Action item
From the line with "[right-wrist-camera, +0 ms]" to the line with "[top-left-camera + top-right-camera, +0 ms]", retype every line exactly, including those two, and leave out the rest of the data below.

Data shown
--------------------
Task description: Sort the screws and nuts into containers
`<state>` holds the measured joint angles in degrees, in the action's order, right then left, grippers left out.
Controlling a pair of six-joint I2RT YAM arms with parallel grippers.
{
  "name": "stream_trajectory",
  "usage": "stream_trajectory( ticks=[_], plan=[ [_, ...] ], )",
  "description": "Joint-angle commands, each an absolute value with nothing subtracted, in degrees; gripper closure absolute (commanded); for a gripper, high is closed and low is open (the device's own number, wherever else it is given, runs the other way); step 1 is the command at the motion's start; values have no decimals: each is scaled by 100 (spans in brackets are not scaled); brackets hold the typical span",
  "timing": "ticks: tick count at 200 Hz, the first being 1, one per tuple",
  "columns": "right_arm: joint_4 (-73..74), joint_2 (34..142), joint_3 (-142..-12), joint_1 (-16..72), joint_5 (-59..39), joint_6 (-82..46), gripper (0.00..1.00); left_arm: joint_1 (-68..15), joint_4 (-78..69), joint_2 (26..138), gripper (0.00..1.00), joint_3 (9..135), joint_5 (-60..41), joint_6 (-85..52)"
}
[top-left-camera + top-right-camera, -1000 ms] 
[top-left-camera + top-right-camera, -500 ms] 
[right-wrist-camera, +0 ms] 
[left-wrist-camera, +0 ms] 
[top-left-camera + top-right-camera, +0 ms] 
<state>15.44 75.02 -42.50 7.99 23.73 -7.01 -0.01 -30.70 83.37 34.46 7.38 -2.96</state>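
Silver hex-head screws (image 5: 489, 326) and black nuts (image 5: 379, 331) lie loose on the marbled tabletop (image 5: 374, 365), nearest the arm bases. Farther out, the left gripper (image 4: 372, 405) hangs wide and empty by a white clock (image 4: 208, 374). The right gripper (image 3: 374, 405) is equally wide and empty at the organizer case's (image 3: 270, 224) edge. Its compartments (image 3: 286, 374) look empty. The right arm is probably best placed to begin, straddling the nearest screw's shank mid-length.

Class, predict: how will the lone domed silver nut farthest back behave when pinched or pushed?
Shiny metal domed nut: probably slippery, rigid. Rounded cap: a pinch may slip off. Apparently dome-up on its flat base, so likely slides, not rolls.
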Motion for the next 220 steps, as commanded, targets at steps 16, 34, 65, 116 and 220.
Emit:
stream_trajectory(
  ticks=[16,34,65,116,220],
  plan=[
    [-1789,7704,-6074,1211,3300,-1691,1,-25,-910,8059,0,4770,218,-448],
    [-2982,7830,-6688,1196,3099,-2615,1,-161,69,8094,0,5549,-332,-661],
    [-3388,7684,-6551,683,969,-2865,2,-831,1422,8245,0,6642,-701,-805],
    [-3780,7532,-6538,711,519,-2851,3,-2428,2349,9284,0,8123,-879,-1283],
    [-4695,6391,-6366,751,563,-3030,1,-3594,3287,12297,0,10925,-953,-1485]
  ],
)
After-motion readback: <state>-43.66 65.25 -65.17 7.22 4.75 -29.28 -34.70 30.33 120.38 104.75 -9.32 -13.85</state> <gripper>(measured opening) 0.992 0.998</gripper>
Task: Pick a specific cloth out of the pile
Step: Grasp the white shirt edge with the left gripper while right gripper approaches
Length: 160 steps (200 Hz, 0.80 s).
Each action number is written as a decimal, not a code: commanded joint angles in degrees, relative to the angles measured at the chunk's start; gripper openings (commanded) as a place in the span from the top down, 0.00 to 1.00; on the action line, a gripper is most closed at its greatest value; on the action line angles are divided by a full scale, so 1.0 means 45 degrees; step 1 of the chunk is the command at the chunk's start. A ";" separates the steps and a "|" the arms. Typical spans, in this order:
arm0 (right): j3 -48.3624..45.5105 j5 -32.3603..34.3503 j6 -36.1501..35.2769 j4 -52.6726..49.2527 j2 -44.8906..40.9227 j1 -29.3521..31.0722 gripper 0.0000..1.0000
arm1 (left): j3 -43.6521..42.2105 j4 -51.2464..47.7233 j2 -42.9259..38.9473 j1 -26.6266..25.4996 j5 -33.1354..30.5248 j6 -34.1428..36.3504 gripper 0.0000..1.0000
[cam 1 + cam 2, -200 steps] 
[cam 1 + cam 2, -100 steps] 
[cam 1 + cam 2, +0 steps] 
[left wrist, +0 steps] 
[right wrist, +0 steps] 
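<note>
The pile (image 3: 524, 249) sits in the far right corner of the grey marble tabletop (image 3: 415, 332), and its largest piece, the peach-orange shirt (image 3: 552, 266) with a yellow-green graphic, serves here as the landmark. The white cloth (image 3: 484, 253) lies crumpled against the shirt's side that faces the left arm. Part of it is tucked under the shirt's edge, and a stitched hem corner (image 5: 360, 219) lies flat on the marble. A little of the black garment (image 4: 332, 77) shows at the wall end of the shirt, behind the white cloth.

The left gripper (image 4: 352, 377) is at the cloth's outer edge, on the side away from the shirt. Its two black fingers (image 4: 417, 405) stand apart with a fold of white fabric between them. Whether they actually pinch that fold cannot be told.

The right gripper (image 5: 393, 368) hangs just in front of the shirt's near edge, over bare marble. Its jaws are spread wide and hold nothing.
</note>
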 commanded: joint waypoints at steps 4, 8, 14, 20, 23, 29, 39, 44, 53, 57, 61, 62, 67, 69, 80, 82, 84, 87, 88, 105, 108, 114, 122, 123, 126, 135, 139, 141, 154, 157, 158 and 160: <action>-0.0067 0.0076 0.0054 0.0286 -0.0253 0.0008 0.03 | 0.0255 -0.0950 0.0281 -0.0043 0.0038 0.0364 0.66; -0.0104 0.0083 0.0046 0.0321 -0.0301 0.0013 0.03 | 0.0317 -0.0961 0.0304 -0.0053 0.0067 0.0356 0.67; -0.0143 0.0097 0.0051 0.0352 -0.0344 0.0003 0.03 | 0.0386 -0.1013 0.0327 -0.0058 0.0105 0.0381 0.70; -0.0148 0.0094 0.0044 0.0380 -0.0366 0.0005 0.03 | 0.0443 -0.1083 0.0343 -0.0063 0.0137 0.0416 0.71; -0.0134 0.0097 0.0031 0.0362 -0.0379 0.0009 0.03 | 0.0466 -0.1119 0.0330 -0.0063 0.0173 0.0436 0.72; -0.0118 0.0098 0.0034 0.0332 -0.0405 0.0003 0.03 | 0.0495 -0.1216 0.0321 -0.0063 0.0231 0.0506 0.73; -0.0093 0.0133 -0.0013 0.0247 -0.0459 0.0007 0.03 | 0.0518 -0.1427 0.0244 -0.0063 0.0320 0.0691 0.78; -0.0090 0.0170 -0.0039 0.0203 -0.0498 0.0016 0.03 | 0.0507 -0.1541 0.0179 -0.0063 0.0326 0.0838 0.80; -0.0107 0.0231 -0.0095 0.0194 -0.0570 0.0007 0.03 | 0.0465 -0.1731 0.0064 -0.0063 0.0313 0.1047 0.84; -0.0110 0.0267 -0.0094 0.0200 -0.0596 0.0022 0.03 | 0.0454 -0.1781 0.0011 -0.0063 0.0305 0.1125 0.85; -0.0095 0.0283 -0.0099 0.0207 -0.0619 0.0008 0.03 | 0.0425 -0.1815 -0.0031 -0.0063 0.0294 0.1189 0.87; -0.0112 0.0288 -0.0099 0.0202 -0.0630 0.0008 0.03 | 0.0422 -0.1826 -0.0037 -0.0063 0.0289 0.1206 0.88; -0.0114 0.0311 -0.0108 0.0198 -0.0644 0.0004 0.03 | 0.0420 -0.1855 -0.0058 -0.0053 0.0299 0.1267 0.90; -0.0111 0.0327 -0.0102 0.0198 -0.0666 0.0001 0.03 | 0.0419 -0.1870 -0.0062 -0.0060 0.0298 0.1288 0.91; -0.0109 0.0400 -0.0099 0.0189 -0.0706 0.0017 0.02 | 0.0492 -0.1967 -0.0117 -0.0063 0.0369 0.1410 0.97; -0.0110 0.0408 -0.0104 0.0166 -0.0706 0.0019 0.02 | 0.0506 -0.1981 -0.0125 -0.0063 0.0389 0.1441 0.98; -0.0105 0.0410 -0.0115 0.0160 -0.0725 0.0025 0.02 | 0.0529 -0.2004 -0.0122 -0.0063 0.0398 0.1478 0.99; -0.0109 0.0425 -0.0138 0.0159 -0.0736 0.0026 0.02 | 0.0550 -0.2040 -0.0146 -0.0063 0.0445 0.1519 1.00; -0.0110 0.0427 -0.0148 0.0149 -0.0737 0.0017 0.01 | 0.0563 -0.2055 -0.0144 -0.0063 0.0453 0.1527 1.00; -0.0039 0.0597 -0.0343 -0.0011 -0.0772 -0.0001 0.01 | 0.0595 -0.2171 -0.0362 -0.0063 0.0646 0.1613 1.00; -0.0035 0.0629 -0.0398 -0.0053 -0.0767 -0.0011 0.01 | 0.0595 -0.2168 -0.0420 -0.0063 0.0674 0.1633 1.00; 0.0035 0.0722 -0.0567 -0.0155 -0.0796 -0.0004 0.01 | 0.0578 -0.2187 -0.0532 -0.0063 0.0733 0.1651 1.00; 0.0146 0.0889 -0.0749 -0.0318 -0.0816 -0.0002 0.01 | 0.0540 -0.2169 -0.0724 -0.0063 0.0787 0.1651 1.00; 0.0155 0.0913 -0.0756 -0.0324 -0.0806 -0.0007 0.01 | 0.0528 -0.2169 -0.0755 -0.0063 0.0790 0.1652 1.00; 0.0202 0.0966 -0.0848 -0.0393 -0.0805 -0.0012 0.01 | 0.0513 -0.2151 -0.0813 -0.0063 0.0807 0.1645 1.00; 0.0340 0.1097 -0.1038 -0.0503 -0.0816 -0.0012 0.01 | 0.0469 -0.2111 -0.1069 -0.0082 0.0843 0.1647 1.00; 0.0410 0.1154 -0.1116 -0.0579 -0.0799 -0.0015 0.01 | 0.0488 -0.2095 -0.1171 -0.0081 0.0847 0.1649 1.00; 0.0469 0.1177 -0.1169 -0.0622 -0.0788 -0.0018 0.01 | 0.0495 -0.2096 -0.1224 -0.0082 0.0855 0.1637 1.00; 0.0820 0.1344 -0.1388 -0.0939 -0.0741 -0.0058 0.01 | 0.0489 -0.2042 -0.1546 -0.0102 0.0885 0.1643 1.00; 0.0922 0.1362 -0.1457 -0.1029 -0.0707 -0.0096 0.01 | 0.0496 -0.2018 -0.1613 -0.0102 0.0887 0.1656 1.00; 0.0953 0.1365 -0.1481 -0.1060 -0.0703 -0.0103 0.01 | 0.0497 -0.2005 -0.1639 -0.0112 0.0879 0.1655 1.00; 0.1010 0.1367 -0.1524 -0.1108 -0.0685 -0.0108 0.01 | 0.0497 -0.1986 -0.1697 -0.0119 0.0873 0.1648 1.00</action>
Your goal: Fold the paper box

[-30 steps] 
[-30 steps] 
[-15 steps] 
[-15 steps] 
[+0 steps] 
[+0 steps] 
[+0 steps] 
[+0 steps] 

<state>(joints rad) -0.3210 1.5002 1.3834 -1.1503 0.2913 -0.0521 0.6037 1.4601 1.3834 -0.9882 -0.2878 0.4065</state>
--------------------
Output for this task
[right-wrist-camera, +0 ms] 
[left-wrist-camera, +0 ms] 
[top-left-camera + top-right-camera, +0 ms] 

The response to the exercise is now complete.